**What you are asked to do**. Write the listing out again, exactly as it appears.

━━━━━━━━━━━━━━━━

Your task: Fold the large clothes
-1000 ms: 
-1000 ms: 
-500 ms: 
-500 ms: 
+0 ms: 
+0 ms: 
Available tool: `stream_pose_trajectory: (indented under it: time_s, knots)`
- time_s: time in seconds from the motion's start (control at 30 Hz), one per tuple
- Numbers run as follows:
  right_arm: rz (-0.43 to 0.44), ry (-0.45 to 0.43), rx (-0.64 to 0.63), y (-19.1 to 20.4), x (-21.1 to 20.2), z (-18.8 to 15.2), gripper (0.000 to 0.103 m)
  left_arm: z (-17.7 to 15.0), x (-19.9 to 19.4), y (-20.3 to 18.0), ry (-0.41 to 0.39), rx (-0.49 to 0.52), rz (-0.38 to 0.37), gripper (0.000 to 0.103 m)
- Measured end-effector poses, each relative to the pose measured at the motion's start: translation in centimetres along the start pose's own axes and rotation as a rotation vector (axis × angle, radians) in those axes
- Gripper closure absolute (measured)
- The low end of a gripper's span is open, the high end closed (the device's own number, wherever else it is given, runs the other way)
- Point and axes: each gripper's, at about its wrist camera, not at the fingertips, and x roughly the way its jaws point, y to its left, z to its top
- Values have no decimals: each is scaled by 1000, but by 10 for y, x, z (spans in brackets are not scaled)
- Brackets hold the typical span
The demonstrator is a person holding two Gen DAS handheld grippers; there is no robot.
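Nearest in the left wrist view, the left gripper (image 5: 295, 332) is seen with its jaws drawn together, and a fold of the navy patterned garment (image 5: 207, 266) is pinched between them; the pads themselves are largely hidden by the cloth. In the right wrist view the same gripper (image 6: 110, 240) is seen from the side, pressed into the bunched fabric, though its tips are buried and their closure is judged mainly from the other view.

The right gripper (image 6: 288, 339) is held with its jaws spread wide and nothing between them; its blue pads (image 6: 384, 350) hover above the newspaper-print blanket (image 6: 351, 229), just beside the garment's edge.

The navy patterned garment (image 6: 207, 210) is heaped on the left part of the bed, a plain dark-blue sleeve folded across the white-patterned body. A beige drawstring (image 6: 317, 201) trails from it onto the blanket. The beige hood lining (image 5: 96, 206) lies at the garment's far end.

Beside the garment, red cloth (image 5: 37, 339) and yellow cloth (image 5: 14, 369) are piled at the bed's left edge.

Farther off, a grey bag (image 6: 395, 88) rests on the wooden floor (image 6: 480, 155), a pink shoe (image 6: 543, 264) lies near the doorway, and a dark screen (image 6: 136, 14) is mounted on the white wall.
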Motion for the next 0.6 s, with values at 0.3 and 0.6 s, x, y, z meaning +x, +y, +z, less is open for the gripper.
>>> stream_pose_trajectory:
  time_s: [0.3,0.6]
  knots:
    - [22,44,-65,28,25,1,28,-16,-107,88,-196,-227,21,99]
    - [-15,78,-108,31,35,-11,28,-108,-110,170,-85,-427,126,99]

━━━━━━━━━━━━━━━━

**Solution to the problem**.
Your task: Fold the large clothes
-1000 ms: 
-1000 ms: 
-500 ms: 
-500 ms: 
+0 ms: 
+0 ms: 
Available tool: `stream_pose_trajectory: (indented under it: time_s, knots)`
- time_s: time in seconds from the motion's start (control at 30 Hz), one per tuple
- Numbers run as follows:
  right_arm: rz (-0.43 to 0.44), ry (-0.45 to 0.43), rx (-0.64 to 0.63), y (-19.1 to 20.4), x (-21.1 to 20.2), z (-18.8 to 15.2), gripper (0.000 to 0.103 m)
  left_arm: z (-17.7 to 15.0), x (-19.9 to 19.4), y (-20.3 to 18.0), ry (-0.41 to 0.39), rx (-0.49 to 0.52), rz (-0.38 to 0.37), gripper (0.000 to 0.103 m)
- Measured end-effector poses, each relative to the pose measured at the motion's start: translation in centimetres along the start pose's own axes and rotation as a rotation vector (axis × angle, radians) in those axes
- Gripper closure absolute (measured)
- The low end of a gripper's span is open, the high end closed (the device's own number, wherever else it is given, runs the other way)
- Point and axes: each gripper's, at about its wrist camera, not at the fingertips, and x roughly the way its jaws point, y to its left, z to its top
- Values have no decimals: each is scaled by 1000, but by 10 for y, x, z (spans in brackets are not scaled)
- Brackets hold the typical span
The demonstrator is a person holding two Gen DAS handheld grippers; there is no robot.
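Nearest in the left wrist view, the left gripper (image 5: 295, 332) is seen with its jaws drawn together, and a fold of the navy patterned garment (image 5: 207, 266) is pinched between them; the pads themselves are largely hidden by the cloth. In the right wrist view the same gripper (image 6: 110, 240) is seen from the side, pressed into the bunched fabric, though its tips are buried and their closure is judged mainly from the other view.

The right gripper (image 6: 288, 339) is held with its jaws spread wide and nothing between them; its blue pads (image 6: 384, 350) hover above the newspaper-print blanket (image 6: 351, 229), just beside the garment's edge.

The navy patterned garment (image 6: 207, 210) is heaped on the left part of the bed, a plain dark-blue sleeve folded across the white-patterned body. A beige drawstring (image 6: 317, 201) trails from it onto the blanket. The beige hood lining (image 5: 96, 206) lies at the garment's far end.

Beside the garment, red cloth (image 5: 37, 339) and yellow cloth (image 5: 14, 369) are piled at the bed's left edge.

Farther off, a grey bag (image 6: 395, 88) rests on the wooden floor (image 6: 480, 155), a pink shoe (image 6: 543, 264) lies near the doorway, and a dark screen (image 6: 136, 14) is mounted on the white wall.
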Motion for the next 0.6 s, with values at 0.3 and 0.6 s, x, y, z meaning +x, +y, +z, less is open for the gripper.
>>> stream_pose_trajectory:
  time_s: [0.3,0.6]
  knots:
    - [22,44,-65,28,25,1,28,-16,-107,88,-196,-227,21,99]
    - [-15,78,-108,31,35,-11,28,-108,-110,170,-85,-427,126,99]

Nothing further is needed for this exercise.